Resolved White and his wife Lucy came in 1819. He was a lineal descendant of Peregrine White, the first Pilgrim child born in America. He was born on the Mayflower while it was lying at anchor off Plymouth Rock. In an old New England Bible is the following record of this first birth: "Sonne born to Susanna Whie (White) Dec. 19, 1620, yt six o'clock morning. Next day we meet for prayer and thanksgiving." The record would seem to indicate that in those days the father was not of sufficient importance to receive mention. His name was William White. Resolved White bought 160 acres of land of William Laugherty in section 29, a mile north of the present village of Tiro. It is still owned by his descendants.


In 1816 Aaron B. Howe came, one of the active men in the affairs of the township. He settled on section 16, and the second election in the township was held at his cabin in 1822.

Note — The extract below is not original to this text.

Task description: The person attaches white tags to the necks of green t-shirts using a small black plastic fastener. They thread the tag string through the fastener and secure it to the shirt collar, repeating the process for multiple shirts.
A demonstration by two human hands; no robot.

In 1820 Rodolphus Morse came with his wife Huldah, and son Amos, an infant one year old. He purchased 160 acres of land in section 29 of William Laugherty at $3.75 per acre. Morse immediately took an active hand in township affairs, and in 1824 secured the establishment of a post office, which was called both Tiro and Auburn, and he was appointed Postmaster by President Monroe. The office was in his log cabin two miles north of the present village of Tiro, where it remained for many years.


John Webber and Palmer and Daniel Hulse were settlers prior to 1820. The Hulses were brothers, and probably lived in the eastern part of the township, in what is today Richland county. They were active in the early affairs of the new township, gave it its name and the first election of township officers was held at the cabin of Palmer Hulse, on April 12, 1821.


Other early settlers were the Sniders and Kelloggs, as on Dec. 9, 1822, the first known wedding took place in the township when Sallie Snider was married to Erastus Kellogg.


In Vernon township the first early settlers were the two hunters, Jedediah Morehead and John Pettigon, both of whom built cabins in the northern part of the township and lived there with their families, but clearing no land hunting and trapping their sole occupation, and on the arrival of early settlers they took their departure.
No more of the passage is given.